Lincolnshire council refuses to release Brexit impact assessments

Political and public opinion is still deeply divided by Brexit.
Political and public opinion is still deeply divided by Brexit.

Lincolnshire County Council has refused to release its latest impact assessments ahead of Brexit, claiming it would have a “chilling effect”.

The response to a Freedom of Information (FOI) request said releasing the information would “inhibit officers from providing free and frank advice”.

However, they say the council has carried out a risk assessment in the event of a no deal Brexit and has been told by the Lincolnshire Resilience Form that the county is at “low risk”.

“Disclosure of the information requested would cause a “chilling effect” as it would inhibit the free and frank provision of advice in the future, and that loss of frankness and candour would damage the quality of advice and deliberation and lead to poorer decision making,” said the FOI response.

“The issues surrounding Brexit, particularly in relation to what may happen if the United Kingdom leaves the European Union without a deal, are current and divisive.

“Whilst it is understandable that individuals are interested to know what actions local authorities are taking and what risks there are to the provision of local services, the council must have a “safe space” to enable it to consider sensitive issues and believes that premature public or media involvement would affect the way the council provides its services.”

The request for updated information was made by John Bland, chairman of the Lincolnshire branch of the European Movement, in August.

Mr Bland said he used the same wording as a successful request he made last year.

He has also had a similar refusal from South Holland District Council which pointed him in the direction of the Lincolnshire Resilience Forum.

Mr Bland said: “Given that the county council were happy to release information last year, it begs the question why they are seeking to find every excuse under the sun not to release it now.

“The wording of the response is something that Sir Humphrey would have been proud of.

“The leaders of the local authority have always talked up Brexit as a positive event, yet their own assessments did highlight risks that Brexit would only heighten.”

He disputed the assessment of No Deal Brexit being a low risk for the county.

He pointed to concerns in the reports of his last FOI such as the effect of increased Labour costs, fall in the pound and supermarket competition on the viability of food processing factories in South Lincolnshire.
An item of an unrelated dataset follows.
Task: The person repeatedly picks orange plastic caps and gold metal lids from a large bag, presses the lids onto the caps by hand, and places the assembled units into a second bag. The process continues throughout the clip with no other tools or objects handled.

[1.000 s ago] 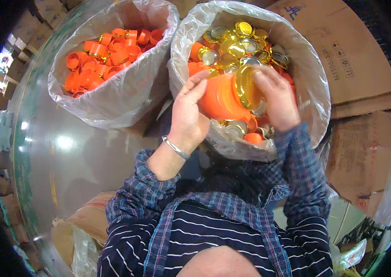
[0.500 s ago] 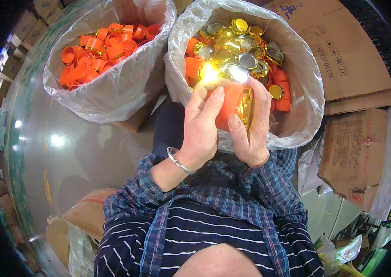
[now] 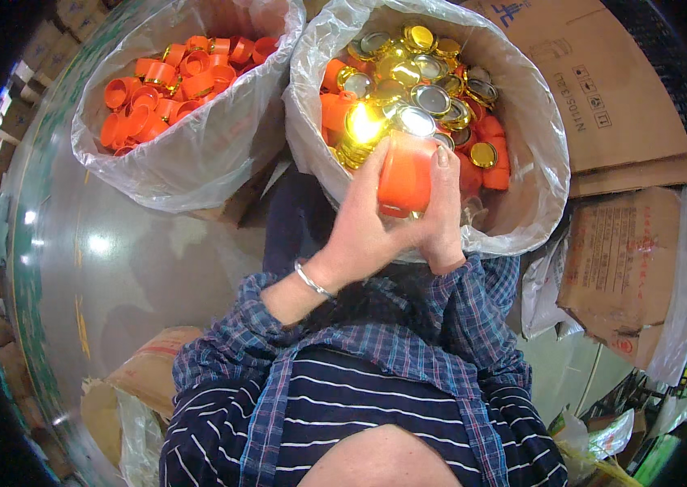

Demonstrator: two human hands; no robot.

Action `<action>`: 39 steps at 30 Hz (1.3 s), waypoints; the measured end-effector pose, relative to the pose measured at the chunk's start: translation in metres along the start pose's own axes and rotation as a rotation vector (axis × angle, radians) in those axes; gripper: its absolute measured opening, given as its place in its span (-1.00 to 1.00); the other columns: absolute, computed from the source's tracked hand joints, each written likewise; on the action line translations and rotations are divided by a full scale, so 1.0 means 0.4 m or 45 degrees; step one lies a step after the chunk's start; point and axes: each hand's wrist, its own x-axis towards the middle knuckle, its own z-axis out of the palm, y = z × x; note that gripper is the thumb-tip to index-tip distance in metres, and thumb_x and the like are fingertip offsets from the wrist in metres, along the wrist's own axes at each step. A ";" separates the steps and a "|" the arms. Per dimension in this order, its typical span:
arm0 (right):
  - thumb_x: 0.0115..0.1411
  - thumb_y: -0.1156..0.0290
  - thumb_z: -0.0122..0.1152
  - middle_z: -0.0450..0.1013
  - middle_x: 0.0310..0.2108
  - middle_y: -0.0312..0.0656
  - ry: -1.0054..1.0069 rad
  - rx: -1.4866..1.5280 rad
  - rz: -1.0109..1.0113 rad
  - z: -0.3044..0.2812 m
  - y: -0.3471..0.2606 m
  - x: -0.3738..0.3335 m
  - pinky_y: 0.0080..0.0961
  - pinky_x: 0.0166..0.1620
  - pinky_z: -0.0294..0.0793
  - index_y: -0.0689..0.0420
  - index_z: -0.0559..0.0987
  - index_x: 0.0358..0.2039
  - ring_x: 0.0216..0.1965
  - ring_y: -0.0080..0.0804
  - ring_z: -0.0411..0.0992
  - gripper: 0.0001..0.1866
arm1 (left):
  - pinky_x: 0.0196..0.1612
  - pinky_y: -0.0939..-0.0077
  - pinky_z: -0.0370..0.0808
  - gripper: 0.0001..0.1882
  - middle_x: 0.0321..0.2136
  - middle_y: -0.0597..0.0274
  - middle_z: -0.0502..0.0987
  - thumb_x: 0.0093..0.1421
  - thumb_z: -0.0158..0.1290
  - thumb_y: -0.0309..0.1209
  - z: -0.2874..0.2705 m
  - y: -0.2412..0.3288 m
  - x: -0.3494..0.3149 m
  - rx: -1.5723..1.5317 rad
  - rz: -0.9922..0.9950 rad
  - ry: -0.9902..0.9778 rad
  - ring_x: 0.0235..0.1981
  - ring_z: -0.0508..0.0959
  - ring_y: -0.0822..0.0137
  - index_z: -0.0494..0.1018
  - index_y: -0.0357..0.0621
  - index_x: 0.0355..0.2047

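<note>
Between my two hands is an orange cap (image 3: 408,172), held over the near edge of a plastic-lined bin (image 3: 540,158). My left hand (image 3: 366,217) grips its left side, with a silver bangle on the wrist. My right hand (image 3: 442,213) is closed on its right side, thumb pointing up along it. The cap's smooth orange side faces me, and a small shiny bit shows under its lower edge. In the bin beyond lie gold and silver round lids (image 3: 431,100) mixed with orange caps (image 3: 496,172).
At the left stands another plastic-lined bin (image 3: 189,174) holding orange caps with gold bands (image 3: 161,75). Flattened cardboard (image 3: 620,105) leans behind at the right, and a torn carton (image 3: 624,276) lies nearer. A carton with plastic film (image 3: 153,361) sits on the floor at lower left.
The cap has been turned in my hands: its gold band faced right before, and now its orange side faces me. My left thumb no longer lies across the front of it.
</note>
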 end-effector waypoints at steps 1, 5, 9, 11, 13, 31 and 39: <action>0.49 0.07 -0.18 0.35 0.07 -0.11 0.008 0.029 0.053 -0.001 -0.004 -0.001 -0.42 0.17 0.35 0.18 0.27 0.23 0.09 -0.35 0.33 -0.50 | 0.29 0.26 0.29 0.15 0.23 -0.09 0.24 0.01 0.42 -0.15 0.002 -0.003 -0.010 0.306 0.090 -0.045 0.24 0.34 0.09 -0.11 -0.23 0.38; 0.51 -0.06 -0.40 0.30 0.16 -0.18 -0.313 0.396 0.152 -0.036 -0.051 -0.022 -0.40 0.20 0.36 0.17 0.26 0.23 0.16 -0.38 0.31 -0.41 | 0.30 0.25 0.29 0.30 0.24 -0.06 0.24 -0.23 0.54 -0.18 -0.020 -0.005 -0.014 0.349 -0.009 0.026 0.25 0.34 0.11 -0.07 -0.27 0.38; 0.46 0.13 -0.06 0.44 -0.03 -0.24 -0.264 -0.256 0.038 -0.059 -0.091 -0.024 -0.54 0.06 0.37 0.23 0.37 0.17 -0.03 -0.51 0.40 -0.54 | 0.15 0.33 0.42 -0.04 0.03 0.04 0.43 -0.18 0.47 -0.33 -0.055 0.024 0.010 0.338 -0.098 -0.026 0.06 0.49 0.19 0.20 -0.25 0.20; 0.42 0.23 0.03 0.48 -0.11 -0.23 -0.235 -0.189 -0.043 -0.062 -0.105 -0.025 -0.57 -0.01 0.37 0.27 0.49 0.03 -0.09 -0.55 0.39 -0.63 | 0.09 0.30 0.47 -0.10 -0.07 0.03 0.49 -0.18 0.45 -0.32 -0.065 0.052 0.006 0.326 -0.119 -0.160 -0.02 0.54 0.15 0.23 -0.23 0.15; 0.42 0.27 0.00 0.48 -0.12 -0.21 -0.296 -0.198 -0.260 -0.060 -0.117 -0.030 -0.58 -0.05 0.39 0.29 0.53 -0.03 -0.11 -0.57 0.39 -0.66 | -0.01 0.28 0.49 -0.22 -0.15 -0.01 0.50 -0.18 0.43 -0.30 -0.053 0.077 -0.003 0.258 -0.054 -0.211 -0.12 0.57 0.11 0.29 -0.21 0.03; 0.45 0.02 -0.12 0.52 -0.14 -0.12 0.048 0.522 0.335 -0.041 0.009 -0.012 -0.39 0.10 0.42 0.26 0.50 0.03 -0.06 -0.33 0.49 -0.48 | 0.12 0.47 0.42 -0.46 -0.02 0.19 0.50 0.26 0.22 -0.33 0.022 -0.019 -0.036 -0.573 -0.352 0.066 0.01 0.49 0.42 0.30 -0.29 0.15; 0.16 0.28 0.23 0.40 0.07 0.11 -0.018 -1.011 -1.035 -0.033 -0.025 -0.044 -0.15 0.15 0.34 0.31 0.44 0.09 0.06 0.04 0.39 -0.47 | 0.07 0.48 0.44 -0.62 -0.09 0.27 0.51 0.42 -0.01 -0.17 -0.008 -0.015 0.035 -1.173 -0.853 0.067 -0.05 0.49 0.44 0.40 -0.21 0.05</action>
The decision has also come under attack on Twitter from campaign group Stamford for Europe who accused the council of “hiding” the information.

Justin Brown, assistant director for growth at Lincolnshire County Council, said: “We’re working with our partners to ensure we’re prepared for any eventualities arising from Brexit.

“At this stage, it’s difficult to predict the exact impact on the county, and it would be inappropriate for us to speculate publicly on what the consequences of a no-deal exit might be.

“However, we continue to consider the possible outcomes and how we can make the transition as smooth as possible.”